Luckily for her and Vicki-Jane, their parents rarely spoke. They were chalk and cheese: Vicki’s parents were horsey, racing, duck-shooting, whiskey-drinking types; Kate’s had never been to the races or touched whisky in their lives. Without knowing it, Vicki’s parents had decided the very same thing. The girls’ initial despair at being parted during school hours soon turned to joy when they discovered they were both bound for the same school at the same time. Their parents were less than thrilled.
Vicki-Jane had been like a sister – better than a sister, really because they were the same age and their interests were mirrored. They fought like sisters too from time to time, but there were too many things to do together to sulk for too long.
It wasn’t until they arrived at the new school, made new friends and drifted apart that Kate’s yearning for a sister began. She thought of making one up. But after Vicki-Jane, no imaginary sibling could be as much fun. Besides, one imaginary family member was more than enough to keep tabs on.
Making stuff up about your origins, she’d since learned, was what the adopted child was prone to do. Which made a neat parcel of predictability out of that spontaneous lie about German royalty. She still felt warmth flush into her face whenever she thought of it.
Her children would never know that longing, would never need to pretend they had another, better, family somewhere else. Amelia and James were her flesh and blood. She remembered the shock of the heel-prick test when she and David feared they harboured cystic fibrosis in their DNA, and the guilt she had felt for not even knowing if that could be possible. That guilt had been the impetus for tracking down her mother and finding out if there were any genetic surprises lying in wait. Like cancer.

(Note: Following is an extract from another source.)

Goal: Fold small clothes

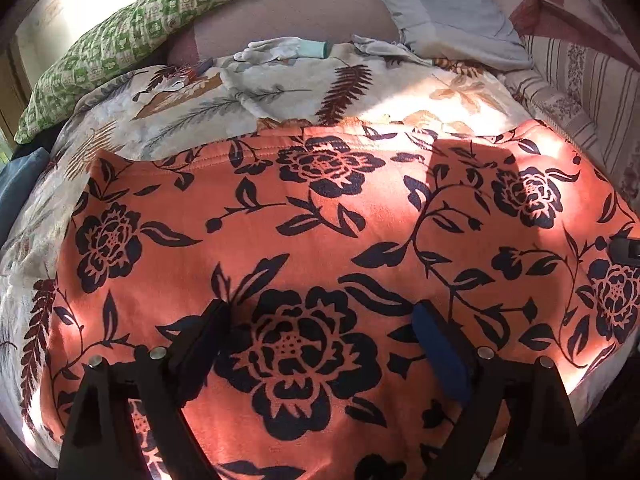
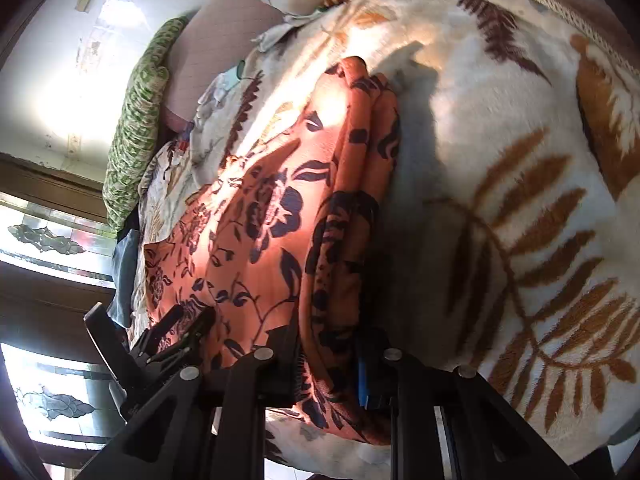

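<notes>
At the far left of the left wrist view a green patterned pillow [image 1: 120, 44] leans against the pale wall, and just right of it a white glove [image 1: 276, 50] lies at the far edge of a cream blanket [image 1: 240, 96] printed with brown fern leaves. On that blanket, filling the near and middle ground, lies the orange garment [image 1: 320, 220] with dark navy roses and vines, spread flat with a stitched hem along its far edge and sunlight falling across its right half. The left gripper [image 1: 320, 328] hovers low over the near part of the cloth, released, its two fingers [image 1: 436, 344] spread wide to either side of a large rose and clamping nothing. Farther right, a grey pillow [image 1: 452, 16] and a striped cover [image 1: 580, 80] sit at the far right of the bed. In the right wrist view the scene is tilted: the same pillow [image 2: 136, 120] stands at the left near a window, the garment [image 2: 260, 220] runs up the middle, and the blanket [image 2: 520, 180] fills the right. The right gripper [image 2: 328, 364] is clenched on the garment's folded, layered right edge, which passes between its two fingers close to the camera.
</notes>
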The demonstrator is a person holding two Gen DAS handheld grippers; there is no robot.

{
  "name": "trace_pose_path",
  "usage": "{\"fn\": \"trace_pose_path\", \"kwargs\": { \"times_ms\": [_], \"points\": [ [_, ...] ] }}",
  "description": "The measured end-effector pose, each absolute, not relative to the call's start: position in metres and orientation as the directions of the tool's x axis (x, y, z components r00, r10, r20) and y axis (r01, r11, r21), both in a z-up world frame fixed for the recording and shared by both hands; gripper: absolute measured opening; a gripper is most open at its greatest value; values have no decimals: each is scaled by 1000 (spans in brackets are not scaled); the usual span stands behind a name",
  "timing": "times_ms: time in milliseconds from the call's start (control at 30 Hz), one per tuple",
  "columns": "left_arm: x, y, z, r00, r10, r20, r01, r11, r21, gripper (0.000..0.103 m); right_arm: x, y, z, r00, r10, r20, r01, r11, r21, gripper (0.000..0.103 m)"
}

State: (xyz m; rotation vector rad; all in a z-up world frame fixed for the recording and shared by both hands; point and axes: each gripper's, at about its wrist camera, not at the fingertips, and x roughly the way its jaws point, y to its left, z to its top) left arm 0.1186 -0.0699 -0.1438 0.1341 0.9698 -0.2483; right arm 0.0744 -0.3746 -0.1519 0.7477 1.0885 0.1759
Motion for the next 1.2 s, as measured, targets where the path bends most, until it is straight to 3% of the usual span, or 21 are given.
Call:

She knew she should take more care of herself, take things easier, not get so stressed over trying to do too much; she’d read somewhere that stress was supposed to raise your chances of getting cancer. And she knew she should lose a few pounds. But how? She couldn’t think of anything that she could cut out to remove some of that stress - she couldn’t give up work because they needed the money to help with the mortgage – and she had no free time to get to the gym.

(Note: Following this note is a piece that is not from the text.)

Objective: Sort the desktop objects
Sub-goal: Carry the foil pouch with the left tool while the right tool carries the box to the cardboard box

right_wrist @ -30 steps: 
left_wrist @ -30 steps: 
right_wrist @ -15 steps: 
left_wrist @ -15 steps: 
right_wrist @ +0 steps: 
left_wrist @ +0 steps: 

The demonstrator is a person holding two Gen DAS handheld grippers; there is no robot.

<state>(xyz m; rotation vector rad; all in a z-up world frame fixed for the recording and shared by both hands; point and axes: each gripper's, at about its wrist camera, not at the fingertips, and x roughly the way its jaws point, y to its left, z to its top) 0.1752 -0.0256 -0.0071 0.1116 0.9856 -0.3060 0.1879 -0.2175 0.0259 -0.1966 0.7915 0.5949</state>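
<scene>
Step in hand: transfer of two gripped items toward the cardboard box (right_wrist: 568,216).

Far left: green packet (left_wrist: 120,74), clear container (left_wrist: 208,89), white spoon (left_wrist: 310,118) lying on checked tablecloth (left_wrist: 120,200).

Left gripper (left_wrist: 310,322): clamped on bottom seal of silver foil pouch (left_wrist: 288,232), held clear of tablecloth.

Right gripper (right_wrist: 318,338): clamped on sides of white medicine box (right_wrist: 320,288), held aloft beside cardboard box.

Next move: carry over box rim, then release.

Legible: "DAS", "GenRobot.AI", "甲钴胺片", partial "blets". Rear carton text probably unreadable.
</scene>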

She made herself a promise to eat the sort of healthy stuff everyone was telling you was good for you – good for losing weight and good for staving off diseases like diabetes and cancer. She would stop drinking. If David could do it so could she. He’d announced on New Year’s Day that he wasn’t going to touch another drop and he’d been true to his word. She’d heard that alcohol could lead to cancer; why tempt fate? She would read up about the foods and vitamins that were supposed to help prevent cancer, take some tests even. Before her resolve weakened, she marched herself into the nearest bookshop and browsed through the lifestyle section, checking out tips, buying the one that seemed the most sensible. With that resolve ticked off, she found a café and ordered a pot of English Breakfast. While s
he waited for the tea, she looked in her bag for something to do and found her Filofax. Flipping through to today’s date she found the piece of paper she’d ripped from her teenage diary and smiled as she opened it. She’d meant to show it to her mother at lunchtime, to tell her how all her teenage diaries were dedicated to her – by name. Mum had told her, long ago, her birth mother’s name.

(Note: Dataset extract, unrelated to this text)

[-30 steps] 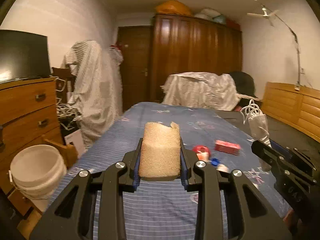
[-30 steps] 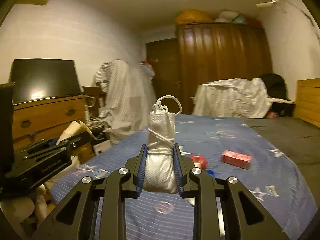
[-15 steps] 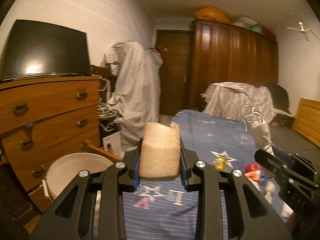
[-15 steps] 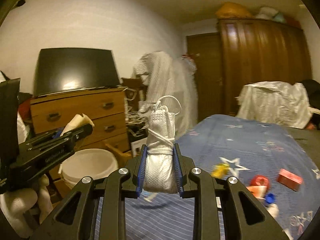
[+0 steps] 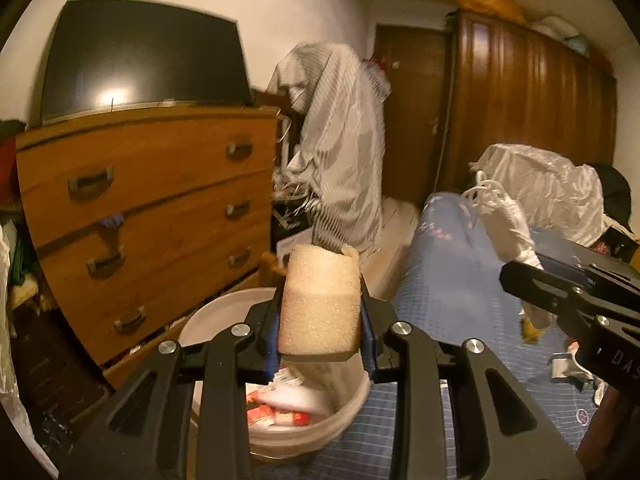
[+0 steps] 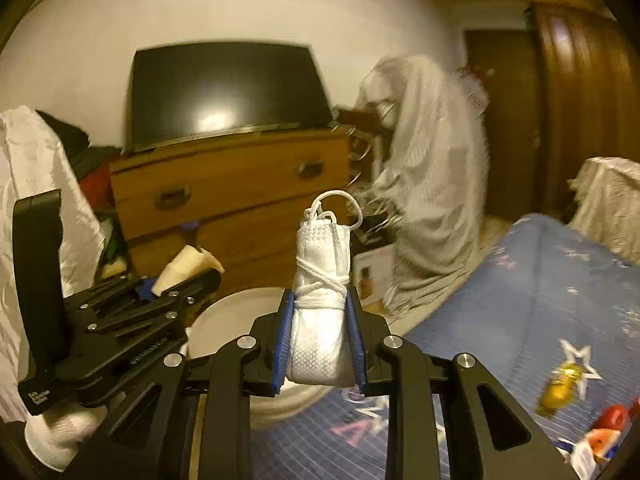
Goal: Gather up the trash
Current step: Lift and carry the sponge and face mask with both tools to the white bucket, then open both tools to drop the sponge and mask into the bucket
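- Two grippers, both loaded, near a white bucket (image 5: pixel 224 312) beside the bed (image 5: pixel 452 280).
- Left gripper (image 5: pixel 320 320): jaws clamped tight on a tan foam block (image 5: pixel 320 300), which stands upright between the blue pads and sticks out past the tips.
- Left wrist view: foam sits over the bucket's opening; bucket holds red-and-white wrappers (image 5: pixel 280 404), blurred.
- Right gripper (image 6: pixel 319 344): jaws closed on a rolled white mask (image 6: pixel 322 304) tied with its own ear loops; loops stick up above the roll.
- Right wrist view: mask is in front of the bucket (image 6: pixel 224 320) rim, at the bed (image 6: pixel 540 300) edge.
- Each gripper shows in the other's camera: the right one at the right edge of the left view, the left one at lower left of the right view.
- More trash on the blue starred bedspread: yellow piece (image 6: pixel 562 388), red cap (image 6: pixel 610 416), small bits near it, too blurred to name.
- Bucket stands on the floor by a wooden dresser (image 5: pixel 152 200) with a dark TV (image 5: pixel 148 56) on top.
- Striped cloth (image 5: pixel 340 140) hangs over something past the dresser; wardrobe (image 5: pixel 520 112) behind.
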`<state>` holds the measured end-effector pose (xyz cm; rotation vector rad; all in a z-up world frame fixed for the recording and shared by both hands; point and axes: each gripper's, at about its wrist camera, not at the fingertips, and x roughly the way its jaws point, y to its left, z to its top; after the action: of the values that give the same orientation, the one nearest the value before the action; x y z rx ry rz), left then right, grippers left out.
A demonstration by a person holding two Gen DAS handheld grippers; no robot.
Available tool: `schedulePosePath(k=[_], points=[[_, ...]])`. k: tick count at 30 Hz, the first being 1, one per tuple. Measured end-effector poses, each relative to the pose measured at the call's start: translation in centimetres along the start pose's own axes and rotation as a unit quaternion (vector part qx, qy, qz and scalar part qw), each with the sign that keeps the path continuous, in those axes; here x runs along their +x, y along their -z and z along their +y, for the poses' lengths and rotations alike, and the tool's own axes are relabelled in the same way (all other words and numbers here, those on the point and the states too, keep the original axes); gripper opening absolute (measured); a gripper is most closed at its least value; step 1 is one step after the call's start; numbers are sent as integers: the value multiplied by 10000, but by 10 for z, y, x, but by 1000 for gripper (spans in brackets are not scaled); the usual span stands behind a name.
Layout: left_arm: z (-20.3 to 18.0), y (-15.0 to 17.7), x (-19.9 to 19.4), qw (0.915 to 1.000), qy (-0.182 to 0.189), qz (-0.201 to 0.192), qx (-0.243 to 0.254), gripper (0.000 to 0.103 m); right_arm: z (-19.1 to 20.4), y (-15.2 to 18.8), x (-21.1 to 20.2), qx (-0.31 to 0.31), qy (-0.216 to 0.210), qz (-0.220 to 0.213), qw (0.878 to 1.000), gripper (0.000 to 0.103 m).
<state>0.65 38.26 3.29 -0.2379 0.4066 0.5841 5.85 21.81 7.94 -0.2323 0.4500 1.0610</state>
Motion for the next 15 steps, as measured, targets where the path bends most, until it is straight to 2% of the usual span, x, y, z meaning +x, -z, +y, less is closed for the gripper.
schedulePosePath(k=[4,8,15], points=[[23,0,23,9993,-59,348,-95,29,7,-13,62,36,-328,710,9969,27],[41,2,49,9977,-112,657,-157,29,9,-15,123,80,-511,1448,9881,27],[68,13,96,9912,-111,1292,-270,29,8,-2,189,129,-645,2193,9734,27]])
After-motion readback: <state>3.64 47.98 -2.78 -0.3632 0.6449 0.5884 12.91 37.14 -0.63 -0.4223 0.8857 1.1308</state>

‘All I know is that her name was Elizabeth and she was from Wellington. I can’t tell you anything else.’
‘Can’t tell me? Or won’t tell me?’ Kate had said when she was old enough to feel angry at being denied her birthright. But it didn’t matter what she said, whether she tried to wheedle it out by being nice, or needle Mum into shouting it out in desperation, she never found out her mother’s surname.
So she started each entry: ‘Dear Elizabeth’.